Há quem defenda a convocação para já de um encontro extraordinário do Comitê de Política Monetária a fim de majorar substancialmente os juros. Também volta a pressão sobre a equipe do presidente eleito para que promova um aumento relevante na meta de superávit fiscal (receitas dos setor público menos despesas, antes dos juros) para o ano que vem. Novamente, a política econômica do Brasil, para tomar uma expressão do boxe, foi lançada às cordas.
Toda a batalha há muito travada pelo governo nessa área se dá no terreno das "expectativas", palavra onipresente nos meios financeiros. Para além de seus efeitos diretos no controle da inflação e dos juros, os regimes monetário e fiscal do país estão voltados preponderantemente para a reconquista da confiança e, por extensão, do crédito dos agentes da finança global. Seu postulado é o de que, se o Brasil fizer a "lição de casa" (o que para alguns significa, no contexto atual, aumento drástico dos juros e do superávit fiscal), será recompensado pela afluência de dólares, pois terá reafirmado o seu compromisso com a estabilidade, ainda que à custa de um remédio amargo.
O que impressiona nessa visão de mundo é que ela ainda se baseia em uma idéia colocada em xeque pelas crises globais recentes, a de que os livres fluxos financeiros internacionais sempre sanam desequilíbrios de balanço de pagamentos desde que os "fundamentos" estejam ajustados.
Sem questionar a frágil consistência do enunciado -que nada mais é do que a tentativa de aplicar a contingências históricas, políticas e econômicas um modelo tomado das ciências naturais-, cabe lembrar alguns fatos: a disponibilidade de capitais para os mercados emergentes diminuiu sobremaneira após a crise nas Bolsas americanas; o Brasil tem de disputar financiamento internacional com os EUA, cujo enorme passivo externo está em franca expansão; e o Brasil também tem de disputar divisas financeiras com economias emergentes com melhores perspectivas de crescimento em 2003, como China, Índia, Rússia e México.
Há, portanto, uma chance não desprezível de que, mesmo realizando com louvor a "lição de casa" sugerida pela ortodoxia, o crédito externo privado ao Brasil não volte a aumentar o bastante para impedir uma nova crise no balanço de pagamentos no ano que vem. E vale lembrar que, para aplicar com fidelidade o que reza a cartilha ultraliberal, as autoridades brasileiras terão de piorar mais as já mirradas perspectivas de crescimento da economia, arriscando a empurrar o PIB para uma trajetória negativa, com impactos nefastos no emprego e na renda da população.

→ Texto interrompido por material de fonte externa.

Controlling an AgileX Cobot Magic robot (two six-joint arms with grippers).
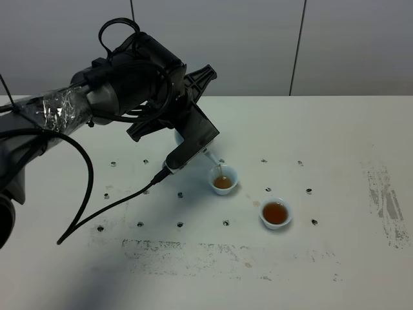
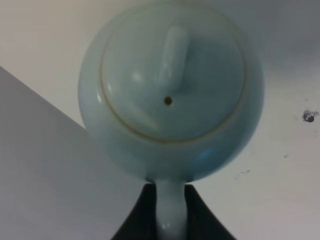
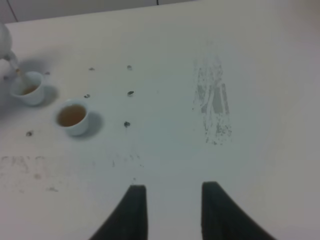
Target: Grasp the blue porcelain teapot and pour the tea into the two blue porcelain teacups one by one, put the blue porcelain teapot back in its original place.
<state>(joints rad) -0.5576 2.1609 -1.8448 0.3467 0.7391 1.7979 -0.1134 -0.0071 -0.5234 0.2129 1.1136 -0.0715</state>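
Observation:
The blue porcelain teapot point(image 2: 172, 95) fills the left wrist view, lid up, with its loop handle between my left gripper's point(image 2: 170, 205) dark fingers. In the exterior high view my left gripper point(image 1: 188, 143) holds the teapot tilted and mostly hides it. Only the spout point(image 1: 210, 155) shows, with a thin stream of tea falling into the left teacup point(image 1: 223, 180). The right teacup point(image 1: 275, 212) stands apart, full of brown tea. My right gripper point(image 3: 172, 210) is open and empty over bare table. The right wrist view also shows both teacups point(image 3: 29, 88) point(image 3: 73, 116).
The white table point(image 1: 335, 129) has small screw holes around the cups, scuffed grey marks at the right point(image 1: 387, 200) and along the front point(image 1: 193, 248). A black cable point(image 1: 116, 200) hangs from my left arm onto the table. A small tea stain point(image 1: 256, 203) lies between the cups.

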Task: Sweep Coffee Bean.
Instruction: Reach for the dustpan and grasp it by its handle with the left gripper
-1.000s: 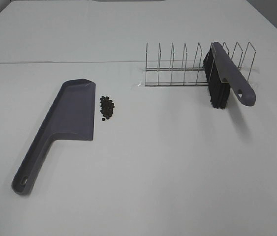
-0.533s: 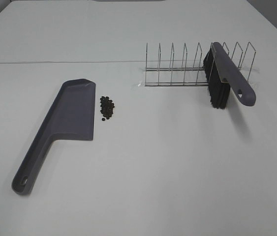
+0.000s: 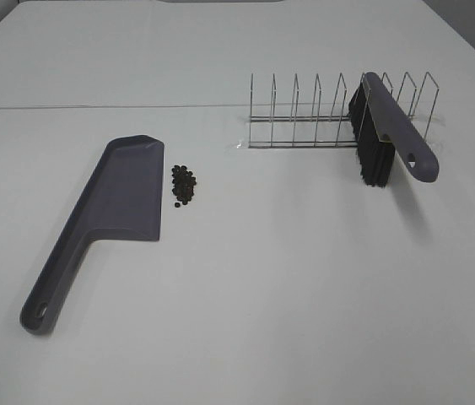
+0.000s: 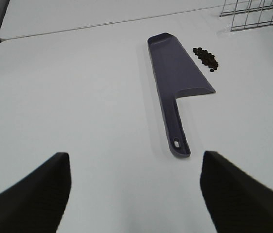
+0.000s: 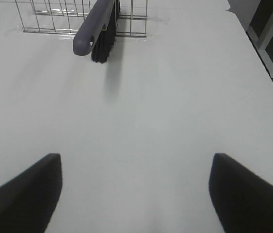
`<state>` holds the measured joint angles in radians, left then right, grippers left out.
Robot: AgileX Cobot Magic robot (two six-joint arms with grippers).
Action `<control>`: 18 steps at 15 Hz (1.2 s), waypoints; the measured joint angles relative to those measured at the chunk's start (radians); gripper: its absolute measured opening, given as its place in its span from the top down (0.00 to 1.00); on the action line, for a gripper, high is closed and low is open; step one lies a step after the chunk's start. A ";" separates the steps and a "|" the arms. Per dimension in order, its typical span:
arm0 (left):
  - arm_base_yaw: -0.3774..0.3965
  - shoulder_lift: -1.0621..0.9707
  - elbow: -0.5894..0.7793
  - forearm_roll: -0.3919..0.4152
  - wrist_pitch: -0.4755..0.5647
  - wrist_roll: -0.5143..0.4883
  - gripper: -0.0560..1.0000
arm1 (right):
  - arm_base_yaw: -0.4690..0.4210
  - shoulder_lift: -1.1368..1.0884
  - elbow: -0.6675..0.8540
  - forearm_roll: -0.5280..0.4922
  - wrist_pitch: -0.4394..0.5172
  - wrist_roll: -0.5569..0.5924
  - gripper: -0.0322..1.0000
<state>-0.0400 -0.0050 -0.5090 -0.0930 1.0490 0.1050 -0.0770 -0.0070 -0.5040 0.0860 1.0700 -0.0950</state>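
Note:
A small heap of dark coffee beans (image 3: 183,183) lies on the white table, just right of the flat grey-purple dustpan (image 3: 110,211). Its handle points toward the near left. The left wrist view shows the same dustpan (image 4: 175,82) and coffee beans (image 4: 206,57) ahead of my open left gripper (image 4: 134,194), which holds nothing. The grey-purple brush (image 3: 385,131) with black bristles leans in the wire rack (image 3: 330,114) at the back right. My right gripper (image 5: 135,194) stands open and empty, well short of the brush (image 5: 97,29). Neither gripper appears in the exterior view.
The wire rack (image 5: 78,19) has several upright dividers and stands on the table seam. A table edge with floor and a frame leg (image 5: 267,43) shows beyond the brush in the right wrist view.

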 joint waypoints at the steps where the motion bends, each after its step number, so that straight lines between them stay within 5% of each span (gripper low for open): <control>1: 0.000 0.000 0.000 0.000 0.000 0.000 0.27 | 0.000 0.000 0.000 0.000 0.000 0.000 0.21; 18: 0.000 0.000 0.000 0.000 0.000 0.000 0.27 | 0.000 0.000 0.000 0.000 0.000 0.000 0.21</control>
<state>-0.0400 -0.0050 -0.5090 -0.0930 1.0490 0.1050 -0.0770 -0.0070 -0.5040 0.0860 1.0700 -0.0950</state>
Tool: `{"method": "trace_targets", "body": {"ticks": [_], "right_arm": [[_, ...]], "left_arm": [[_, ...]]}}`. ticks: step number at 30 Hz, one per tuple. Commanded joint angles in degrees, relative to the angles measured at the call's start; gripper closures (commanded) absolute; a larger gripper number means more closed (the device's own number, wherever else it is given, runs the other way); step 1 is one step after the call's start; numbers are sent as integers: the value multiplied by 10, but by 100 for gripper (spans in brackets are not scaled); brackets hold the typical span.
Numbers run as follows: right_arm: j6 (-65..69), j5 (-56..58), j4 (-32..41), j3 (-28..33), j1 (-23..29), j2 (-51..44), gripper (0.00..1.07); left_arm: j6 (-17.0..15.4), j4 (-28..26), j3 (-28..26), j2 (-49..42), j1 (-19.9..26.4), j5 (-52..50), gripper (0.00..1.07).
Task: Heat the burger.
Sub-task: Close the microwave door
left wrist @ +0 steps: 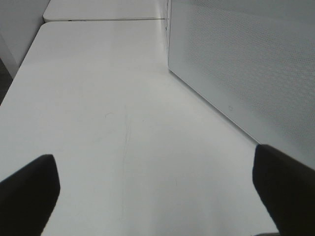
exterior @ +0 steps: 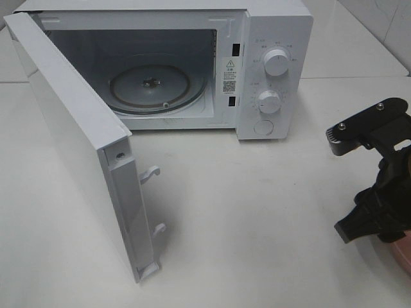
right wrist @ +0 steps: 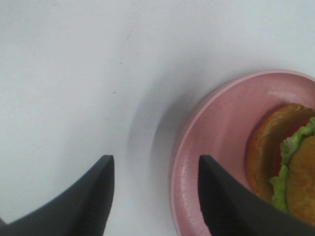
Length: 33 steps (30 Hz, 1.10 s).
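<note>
The microwave stands at the upper middle of the exterior frame on the white bench, its door swung wide at the left and the glass turntable bare. At the right edge, the right pincer is released, its fingers straddling the rim of the pink plate. The burger lies on that plate. The left pincer hangs fully released above bare bench.

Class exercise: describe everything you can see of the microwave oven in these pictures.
The microwave oven is a white box standing on the white table. Its door is swung fully open, two latch hooks jutting from its free edge. The lit cavity holds only a round glass turntable. The right-hand panel carries two round knobs above a round button. Nothing else touches it.
</note>
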Motion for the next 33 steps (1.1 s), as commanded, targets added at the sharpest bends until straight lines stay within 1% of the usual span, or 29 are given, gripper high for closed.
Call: {"method": "trace_targets", "body": {"ticks": [1, 2, 3, 4, 5, 6, 7, 8, 9, 10, 11, 12, 13, 14, 20, 22, 25, 26, 28, 30, 33], "right_arm": [[-58, 2, 43, -2, -2, -25, 55], [-80, 2, 62, -2, -2, -37, 55], [-118, 2, 96, -2, -2, -57, 54], [-118, 2, 96, -2, -2, -57, 54], [-156, 3, 129, -2, -2, -81, 51], [-174, 5, 147, -2, -2, -93, 49], [-174, 5, 147, -2, -2, -93, 49], [-202, 9, 176, -2, -2, -117, 44], [-202, 9, 176, -2, -2, -117, 44], [-226, 14, 202, -2, -2, -141, 39], [-238, 19, 211, -2, -2, -154, 36], [-238, 19, 211, -2, -2, -154, 36], [-250, 28, 226, -2, -2, -178, 31], [-254, 35, 231, -2, -2, -188, 29], [-254, 84, 235, -2, -2, -240, 29], [-254, 117, 237, -2, -2, -288, 31], [-254, 126, 239, -2, -2, -301, 31], [-254, 142, 245, -2, -2, -323, 31], [-254, 147, 249, -2, -2, -333, 31], [-254, 165, 250, 6, -3, -392, 31], [-254, 168, 250, 9, -4, -405, 31]], "left_arm": [[-4, -3, 2, -11, 1, -8, 6], [-4, -3, 2, -11, 1, -8, 6], [-4, -3, 2, -11, 1, -8, 6], [-4, -3, 2, -11, 1, -8, 6], [-4, -3, 2, -11, 1, -8, 6], [-4, -3, 2, -11, 1, -8, 6], [-4, -3, 2, -11, 1, -8, 6], [-4, -3, 2, -11, 1, -8, 6], [-4, -3, 2, -11, 1, -8, 6], [-4, -3, 2, -11, 1, -8, 6], [-4, -3, 2, -11, 1, -8, 6], [-4, -3, 2, -11, 1, -8, 6], [-4, -3, 2, -11, 1, -8, 6], [-4, -3, 2, -11, 1, -8, 6], [-4, -3, 2, -11, 1, -8, 6], [-4, -3, 2, -11, 1, -8, 6], [-4, -3, 2, -11, 1, -8, 6], [-4, -3, 2, -11, 1, -8, 6], [-4, -3, 2, -11, 1, -8, 6], [-4, -3, 2, -11, 1, -8, 6], [-4, -3, 2, -11, 1, -8, 6]]}}
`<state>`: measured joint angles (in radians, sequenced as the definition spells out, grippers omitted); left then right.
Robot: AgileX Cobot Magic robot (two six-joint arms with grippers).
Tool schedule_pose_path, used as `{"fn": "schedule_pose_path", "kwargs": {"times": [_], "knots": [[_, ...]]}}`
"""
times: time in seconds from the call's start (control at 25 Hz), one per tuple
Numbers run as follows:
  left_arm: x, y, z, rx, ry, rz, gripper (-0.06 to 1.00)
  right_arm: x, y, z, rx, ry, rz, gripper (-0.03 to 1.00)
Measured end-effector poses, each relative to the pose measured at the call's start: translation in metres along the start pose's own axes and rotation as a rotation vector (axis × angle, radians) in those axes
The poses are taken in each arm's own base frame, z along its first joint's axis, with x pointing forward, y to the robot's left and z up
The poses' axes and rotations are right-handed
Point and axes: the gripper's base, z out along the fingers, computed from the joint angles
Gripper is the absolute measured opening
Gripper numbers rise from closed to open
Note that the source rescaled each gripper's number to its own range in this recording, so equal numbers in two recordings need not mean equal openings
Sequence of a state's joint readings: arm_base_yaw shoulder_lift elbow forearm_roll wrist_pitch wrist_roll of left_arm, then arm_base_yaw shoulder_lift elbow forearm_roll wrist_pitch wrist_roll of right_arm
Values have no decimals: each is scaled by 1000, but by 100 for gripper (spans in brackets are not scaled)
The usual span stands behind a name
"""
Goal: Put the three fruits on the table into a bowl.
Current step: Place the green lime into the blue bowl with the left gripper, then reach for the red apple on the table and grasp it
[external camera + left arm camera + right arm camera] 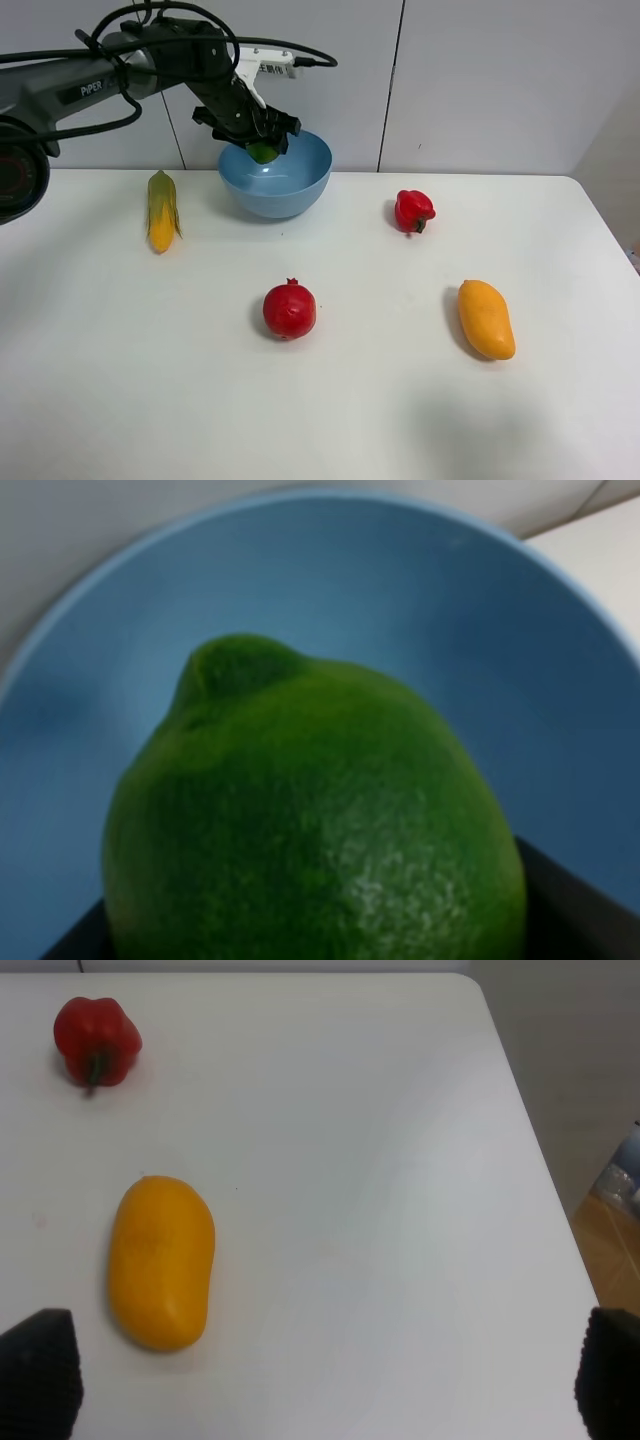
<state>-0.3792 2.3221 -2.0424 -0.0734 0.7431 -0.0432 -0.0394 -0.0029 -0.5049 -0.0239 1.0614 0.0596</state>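
Note:
My left gripper (pixel 262 138) is shut on the green lime (pixel 262 152) and holds it just over the rim of the light-blue bowl (pixel 290 185) at the back of the table (pixel 140 400). The left wrist view is filled by the lime (pixel 310 810) with the bowl's inside (pixel 460 650) behind it. A red pomegranate (pixel 289 310) lies mid-table. To the right lies the orange-yellow mango (pixel 486 318). My right gripper (pixel 325 1380) is open, high above the table with the mango (pixel 160 1260) off to one side of it. It is outside the exterior view.
A corn cob (pixel 161 210) lies left of the bowl. A small red bell pepper (pixel 413 210) sits right of it, also seen in the right wrist view as the pepper (pixel 97 1040). The table's right edge (pixel 530 1160) drops to the floor.

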Motion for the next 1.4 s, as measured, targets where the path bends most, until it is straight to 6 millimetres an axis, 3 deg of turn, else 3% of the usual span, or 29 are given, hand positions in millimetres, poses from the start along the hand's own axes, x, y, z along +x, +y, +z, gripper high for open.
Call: {"fn": "schedule_pose_path", "kwargs": {"times": [0.2, 0.24, 0.36, 0.48, 0.56, 0.68, 0.84, 1.0, 1.16, 1.4], "knots": [[6, -1, 10, 2, 24, 75, 3, 0, 0, 0, 0, 0, 0, 100], [6, -1, 10, 3, 25, 96, 8, 0, 0, 0, 0, 0, 0, 100], [6, -2, 10, 7, 24, 104, 76, 0, 0, 0, 0, 0, 0, 100], [5, -3, 8, 17, 23, 74, 95, 0, 0, 0, 0, 0, 0, 100], [4, -6, 2, 24, 31, 66, 98, 0, 0, 0, 0, 0, 0, 100], [-1, -19, -23, 43, 49, 83, 98, 0, 0, 0, 0, 0, 0, 100], [-3, -51, -70, 87, 95, 138, 98, 0, 0, 0, 0, 0, 0, 100], [8, -84, -95, 129, 201, 156, 98, 0, 0, 0, 0, 0, 0, 100], [25, -104, -90, 158, 278, 100, 98, 0, 0, 0, 0, 0, 0, 100], [68, -108, -59, 156, 394, 44, 98, 0, 0, 0, 0, 0, 0, 100]]}}
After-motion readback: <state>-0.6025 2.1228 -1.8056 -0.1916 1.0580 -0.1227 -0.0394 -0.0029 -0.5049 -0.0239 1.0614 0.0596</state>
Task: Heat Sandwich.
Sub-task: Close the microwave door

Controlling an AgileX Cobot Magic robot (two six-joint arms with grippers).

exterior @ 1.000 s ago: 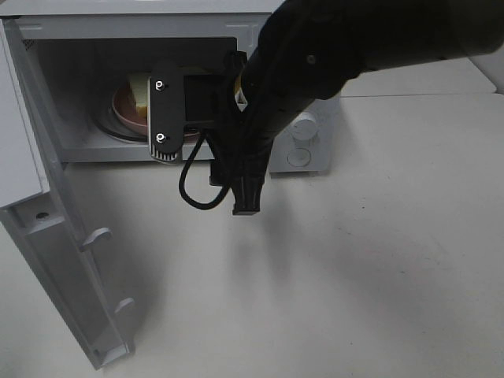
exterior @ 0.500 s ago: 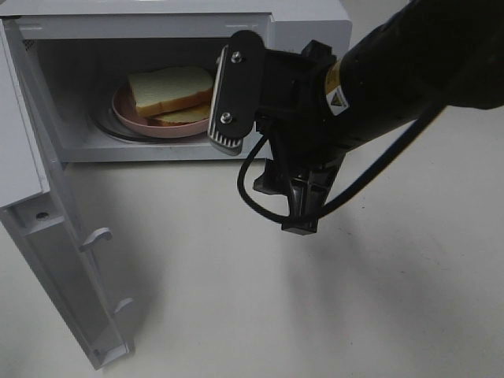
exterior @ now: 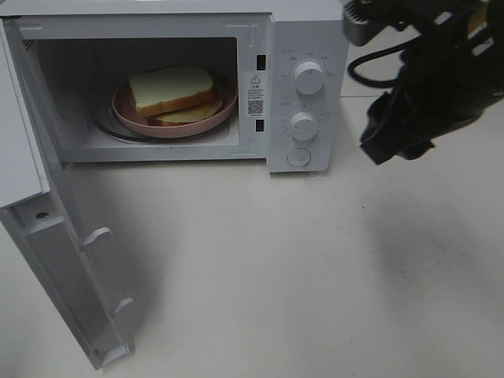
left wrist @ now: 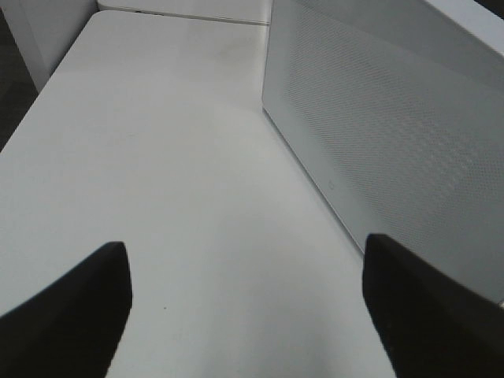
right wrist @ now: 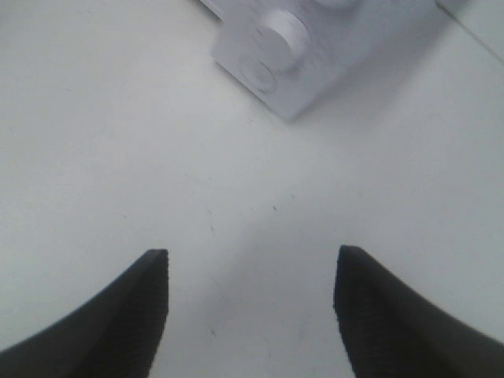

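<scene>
I see the sandwich (exterior: 172,93), pale white-and-yellow slices, on a pink plate (exterior: 173,131) inside the open microwave (exterior: 312,98). My left claw (left wrist: 246,244) and right claw (right wrist: 250,253) both spread wide, empty.

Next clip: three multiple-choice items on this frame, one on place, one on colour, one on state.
1. Where is the sandwich? A) in a bowl B) on the plate inside the microwave C) on a shelf
2. What colour is the plate? A) blue B) pink C) green
3. How is the door? A) shut B) swung open C) missing
Answers: 1 B, it lies on the plate in the cavity; 2 B, the rim shows pink; 3 B, the door stands wide open at the left.
</scene>
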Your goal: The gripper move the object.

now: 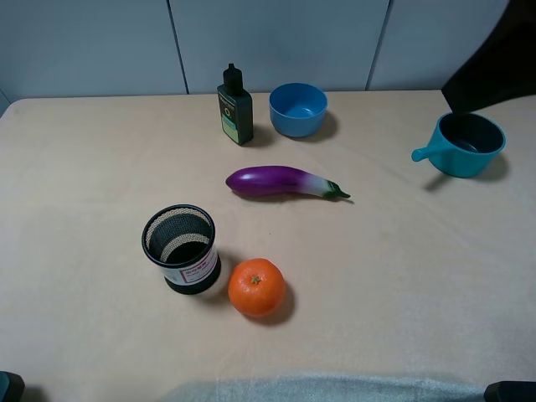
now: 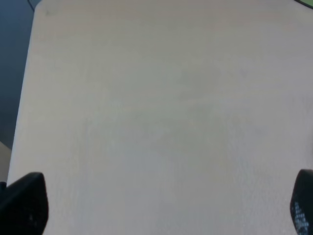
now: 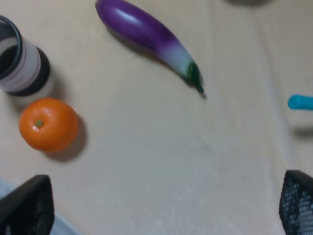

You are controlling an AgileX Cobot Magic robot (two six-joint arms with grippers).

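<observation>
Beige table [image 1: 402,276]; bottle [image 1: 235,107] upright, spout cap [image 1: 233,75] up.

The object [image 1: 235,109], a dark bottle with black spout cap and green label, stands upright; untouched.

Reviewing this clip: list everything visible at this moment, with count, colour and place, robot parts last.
bottle: 1, dark green with black cap, far side, upright, left of the bowl
bowl: 1, blue, far centre
eggplant: 1, purple, mid-table, lying down
mesh cup: 1, black, near left, upright
orange: 1, orange, right of the mesh cup
handled pot: 1, teal, far right
table: 1, beige
left hand: 1, black, open over bare table
right hand: 1, black, open, empty
</observation>
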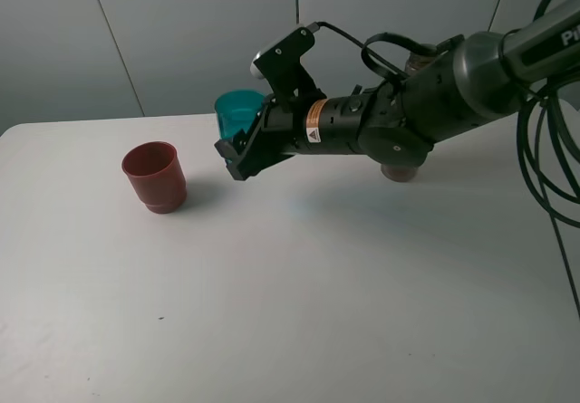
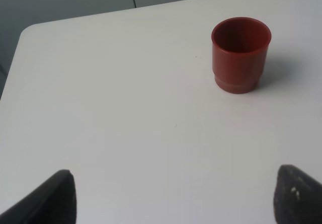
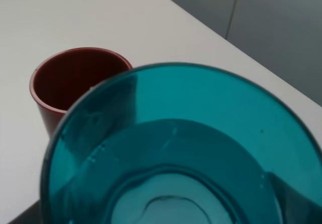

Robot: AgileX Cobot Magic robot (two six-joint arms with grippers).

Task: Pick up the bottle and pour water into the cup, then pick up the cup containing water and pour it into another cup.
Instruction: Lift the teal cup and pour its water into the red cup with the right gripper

Como os prazos para o futuro governo serão bastante exíguos no que concerne à asfixia macroeconômica, é imprescindível que os assessores econômicos de Lula vão concebendo desde já uma alternativa para o caso de se configurar o pior cenário: a perenização do corte das linhas de crédito ao Brasil. Nessa hipótese extrema, mas não descartável, há quem preveja para o primeiro semestre de 2003 a exaustão das reservas internacionais do Banco Central.